■ Work to complete: Using the material below, return exactly the lines between the one holding "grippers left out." and the one holding "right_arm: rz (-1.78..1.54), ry", inclusive, and no others.

■ Study material:
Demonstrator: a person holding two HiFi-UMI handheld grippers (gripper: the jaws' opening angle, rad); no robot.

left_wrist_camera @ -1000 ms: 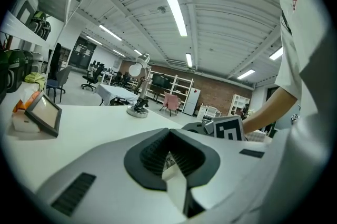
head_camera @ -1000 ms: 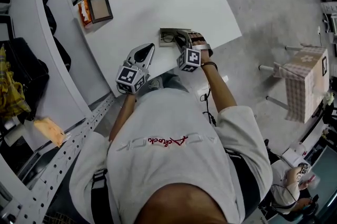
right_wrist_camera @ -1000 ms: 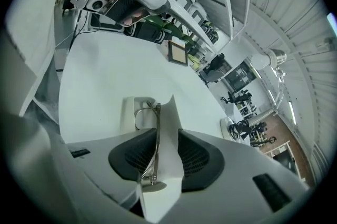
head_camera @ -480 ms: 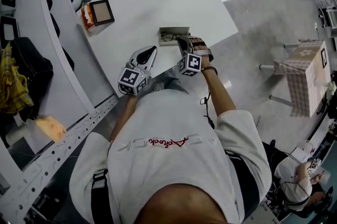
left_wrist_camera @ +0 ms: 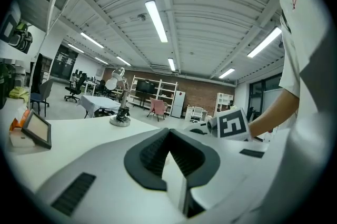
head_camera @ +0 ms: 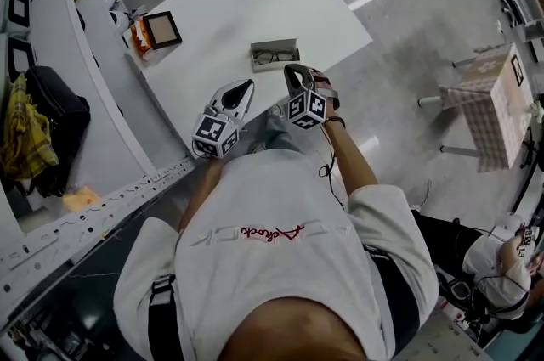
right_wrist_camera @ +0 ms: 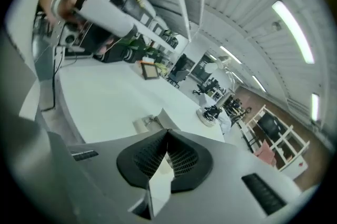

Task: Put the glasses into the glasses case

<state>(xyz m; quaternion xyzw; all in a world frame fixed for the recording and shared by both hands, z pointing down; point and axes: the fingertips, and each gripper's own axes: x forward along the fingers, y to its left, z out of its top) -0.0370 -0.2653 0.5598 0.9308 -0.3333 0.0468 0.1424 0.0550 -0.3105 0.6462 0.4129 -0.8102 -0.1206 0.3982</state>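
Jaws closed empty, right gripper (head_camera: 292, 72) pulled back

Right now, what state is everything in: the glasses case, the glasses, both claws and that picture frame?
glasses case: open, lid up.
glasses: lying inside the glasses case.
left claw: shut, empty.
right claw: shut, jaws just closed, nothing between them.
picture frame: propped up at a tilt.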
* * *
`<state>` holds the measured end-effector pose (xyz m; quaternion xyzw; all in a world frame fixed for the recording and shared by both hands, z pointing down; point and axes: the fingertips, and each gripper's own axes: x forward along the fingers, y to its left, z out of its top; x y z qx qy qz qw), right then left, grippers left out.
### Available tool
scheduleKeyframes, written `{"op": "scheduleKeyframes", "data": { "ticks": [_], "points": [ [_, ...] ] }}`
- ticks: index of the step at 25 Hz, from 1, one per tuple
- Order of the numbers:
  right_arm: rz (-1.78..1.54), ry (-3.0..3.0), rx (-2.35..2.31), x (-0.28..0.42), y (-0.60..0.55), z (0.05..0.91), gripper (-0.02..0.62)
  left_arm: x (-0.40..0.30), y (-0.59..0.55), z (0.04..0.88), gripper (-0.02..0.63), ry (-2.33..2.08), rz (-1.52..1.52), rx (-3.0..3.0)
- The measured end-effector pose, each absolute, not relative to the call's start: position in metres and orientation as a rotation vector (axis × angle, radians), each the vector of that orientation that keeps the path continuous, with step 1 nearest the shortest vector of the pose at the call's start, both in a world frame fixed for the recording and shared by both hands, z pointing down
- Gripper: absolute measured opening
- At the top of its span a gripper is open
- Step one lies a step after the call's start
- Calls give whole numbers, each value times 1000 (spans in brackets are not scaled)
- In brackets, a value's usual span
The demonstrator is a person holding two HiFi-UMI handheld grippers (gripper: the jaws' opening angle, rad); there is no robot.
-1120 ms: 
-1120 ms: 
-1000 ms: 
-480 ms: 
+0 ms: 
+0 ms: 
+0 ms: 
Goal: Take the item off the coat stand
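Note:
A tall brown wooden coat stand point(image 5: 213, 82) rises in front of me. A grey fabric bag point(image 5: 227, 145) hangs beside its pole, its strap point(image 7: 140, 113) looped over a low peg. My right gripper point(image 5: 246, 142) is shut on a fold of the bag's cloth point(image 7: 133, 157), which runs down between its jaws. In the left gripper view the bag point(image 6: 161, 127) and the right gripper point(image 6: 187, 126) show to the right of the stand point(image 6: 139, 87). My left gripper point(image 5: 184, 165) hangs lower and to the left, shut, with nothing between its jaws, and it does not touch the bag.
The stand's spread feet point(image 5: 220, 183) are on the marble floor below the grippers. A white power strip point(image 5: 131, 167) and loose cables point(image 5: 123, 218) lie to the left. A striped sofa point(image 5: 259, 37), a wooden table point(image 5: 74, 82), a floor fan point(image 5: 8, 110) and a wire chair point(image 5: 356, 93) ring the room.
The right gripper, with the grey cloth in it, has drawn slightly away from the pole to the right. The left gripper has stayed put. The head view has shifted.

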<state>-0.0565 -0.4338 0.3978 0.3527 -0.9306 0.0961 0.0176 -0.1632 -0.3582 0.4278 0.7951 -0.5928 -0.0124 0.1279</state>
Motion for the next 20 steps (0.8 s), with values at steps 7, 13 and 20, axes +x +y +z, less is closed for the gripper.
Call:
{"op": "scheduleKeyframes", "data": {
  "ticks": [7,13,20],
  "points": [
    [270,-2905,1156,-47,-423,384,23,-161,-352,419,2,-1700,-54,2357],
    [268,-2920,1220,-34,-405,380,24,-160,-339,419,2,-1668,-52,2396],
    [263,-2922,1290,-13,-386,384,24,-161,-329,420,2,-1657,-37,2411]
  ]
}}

■ Reply:
`<state>` holds the measured end-effector pose (xyz m; quaternion xyzw; all in a world frame fixed for the recording and shared by both hands, z pointing down; point and axes: the fingertips, and each gripper's own axes: x forward along the fingers, y to its left, z out of its top; x y z qx qy qz qw), right then left, grippers left out.
### Available tool
scheduleKeyframes, written `{"op": "scheduleKeyframes", "data": { "ticks": [_], "points": [ [_, ...] ] }}`
- ticks: index of the step at 25 Hz, from 1, one per tuple
- Order of the numbers:
  right_arm: rz (-1.78..1.54), ry (-3.0..3.0), rx (-2.35..2.31), x (-0.28..0.42), y (-0.60..0.55), z (0.05..0.91), gripper (-0.02..0.62)

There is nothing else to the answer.